• _TASK BRIEF_:
From the first line down to the line containing "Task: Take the", print the records below exactly, leaving every picture out.

• _DATA UNDER STUDY_:
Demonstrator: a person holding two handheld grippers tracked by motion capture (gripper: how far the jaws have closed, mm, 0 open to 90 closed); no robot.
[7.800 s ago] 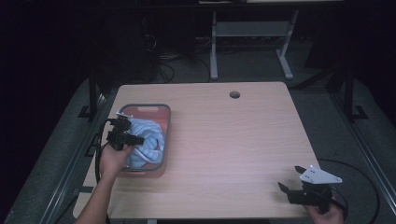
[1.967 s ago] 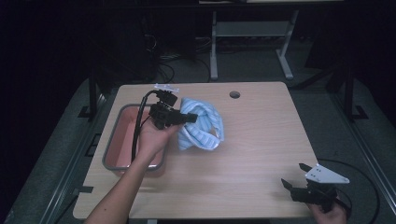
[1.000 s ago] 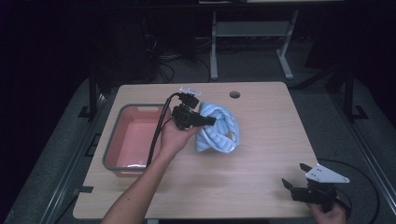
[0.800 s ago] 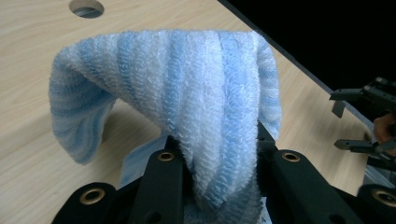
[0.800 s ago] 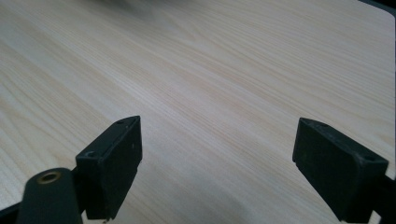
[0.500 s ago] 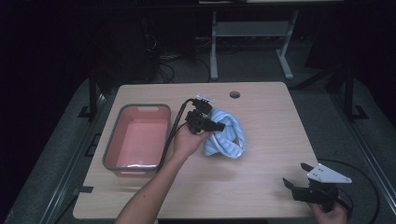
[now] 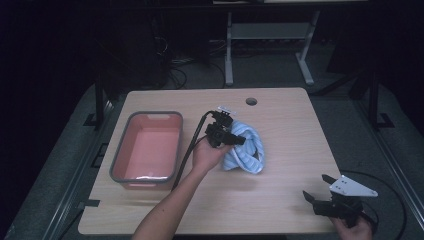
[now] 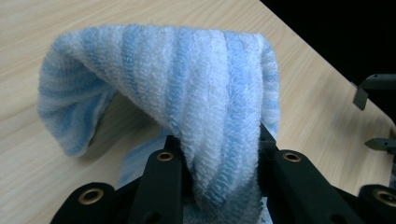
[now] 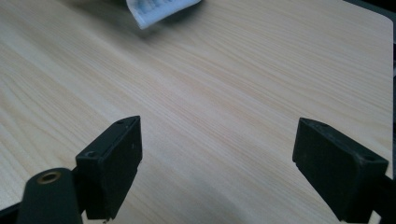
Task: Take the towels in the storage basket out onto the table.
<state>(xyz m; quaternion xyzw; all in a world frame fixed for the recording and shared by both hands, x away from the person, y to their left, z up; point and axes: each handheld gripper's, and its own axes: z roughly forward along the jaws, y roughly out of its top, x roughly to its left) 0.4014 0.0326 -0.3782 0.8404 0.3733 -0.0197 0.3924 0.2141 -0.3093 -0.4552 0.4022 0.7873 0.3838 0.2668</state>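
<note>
A blue-and-white striped towel [image 7: 247, 147] hangs in a loop over the middle of the wooden table [image 7: 280, 120], its lower end touching the top. My left gripper [image 7: 239, 140] is shut on it; in the left gripper view the towel [image 8: 187, 93] is pinched between the two black jaws and drapes forward. My right gripper [image 7: 315, 187] rests at the table's near right corner, jaws open wide with bare table [image 9: 210, 93] between them. A corner of the towel [image 9: 161, 9] shows at the top of the right gripper view.
An empty pink tub with a grey rim [image 7: 147, 147] stands on the left part of the table. A round cable hole [image 7: 251, 101] lies near the far edge. Dark floor and a metal stand [image 7: 265, 40] lie beyond the table.
My left gripper has carried the towel rightward from over the tub and lowered it toward the table's middle. The right gripper has stayed put.
</note>
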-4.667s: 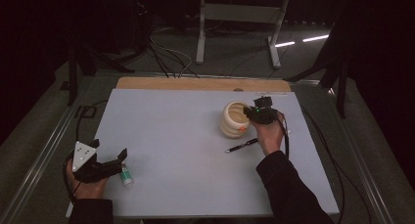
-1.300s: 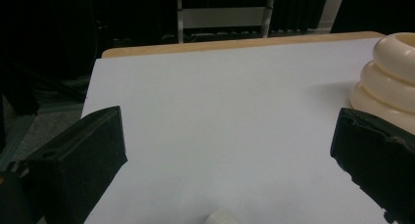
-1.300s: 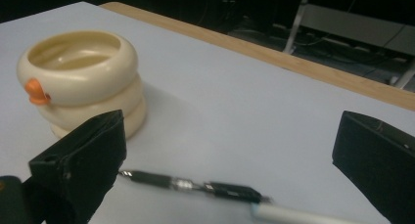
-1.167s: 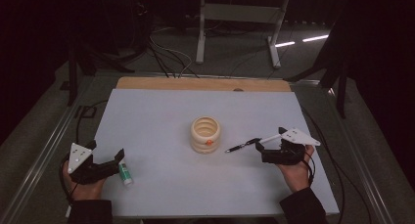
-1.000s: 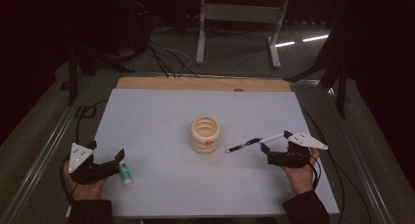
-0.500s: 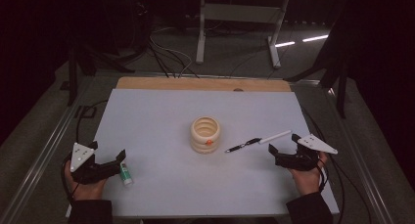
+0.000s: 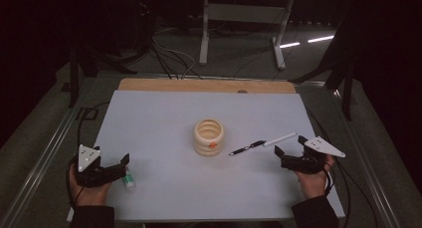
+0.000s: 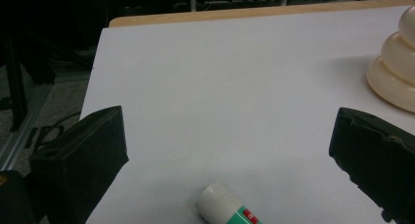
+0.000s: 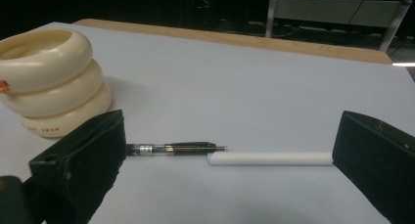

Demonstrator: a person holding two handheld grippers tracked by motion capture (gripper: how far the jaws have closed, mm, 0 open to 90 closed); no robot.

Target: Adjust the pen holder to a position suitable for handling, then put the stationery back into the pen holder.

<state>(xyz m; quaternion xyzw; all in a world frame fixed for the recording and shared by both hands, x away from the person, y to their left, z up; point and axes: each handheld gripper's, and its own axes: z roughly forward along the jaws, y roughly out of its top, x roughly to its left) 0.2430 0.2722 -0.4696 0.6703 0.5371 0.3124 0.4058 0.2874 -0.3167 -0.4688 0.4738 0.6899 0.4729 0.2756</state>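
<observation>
Both claws are wide open with nothing in them. The right claw (image 7: 286, 151) sits just behind the black pen (image 9: 171, 148) and the white stick (image 9: 271, 158) lying end to end on the table (image 7: 164, 113), near the cream ringed holder (image 7: 209, 137). The risk I see: closing on two thin round things at once could roll one away or pinch only one. The left claw (image 7: 124, 163) has the green-labelled glue stick (image 8: 227, 207) right between its jaws, and a nudge could send that rolling too.
</observation>
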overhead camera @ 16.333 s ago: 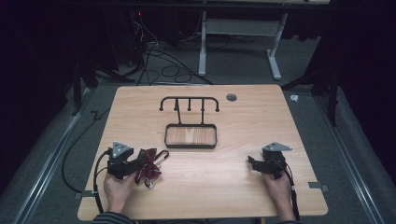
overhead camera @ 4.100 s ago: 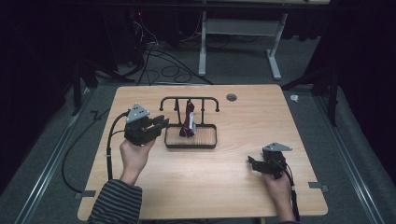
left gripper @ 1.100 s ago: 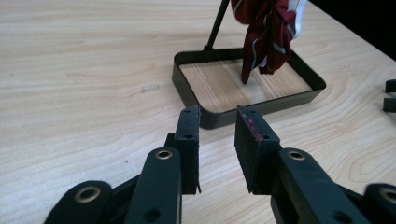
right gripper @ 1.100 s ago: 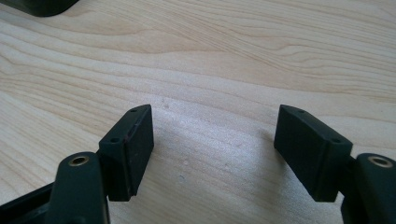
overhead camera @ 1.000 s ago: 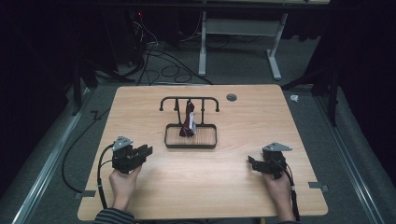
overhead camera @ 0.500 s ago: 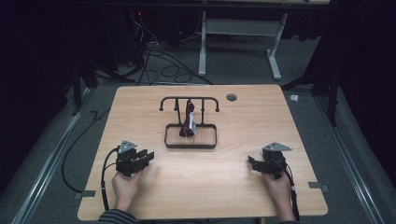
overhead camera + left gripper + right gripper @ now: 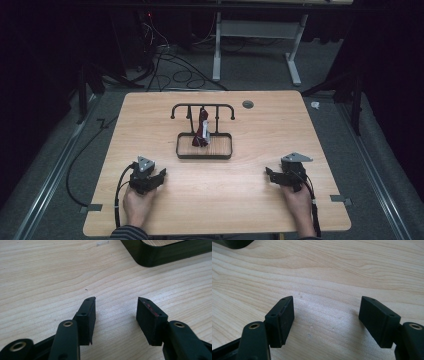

• _ANSWER TO THIS TASK_:
Demonstrator: a person holding two handheld grippers tracked by motion capture (gripper: how far the jaws have closed, mm, 0 open to 90 closed); no robot.
[7.800 s ago] 
[1.967 s ago] 
[1.000 s ago] 
[0.800 s ago] 
[0.800 s ago] 
[0.500 s ago] 
[now] 
[now] 
[now] 
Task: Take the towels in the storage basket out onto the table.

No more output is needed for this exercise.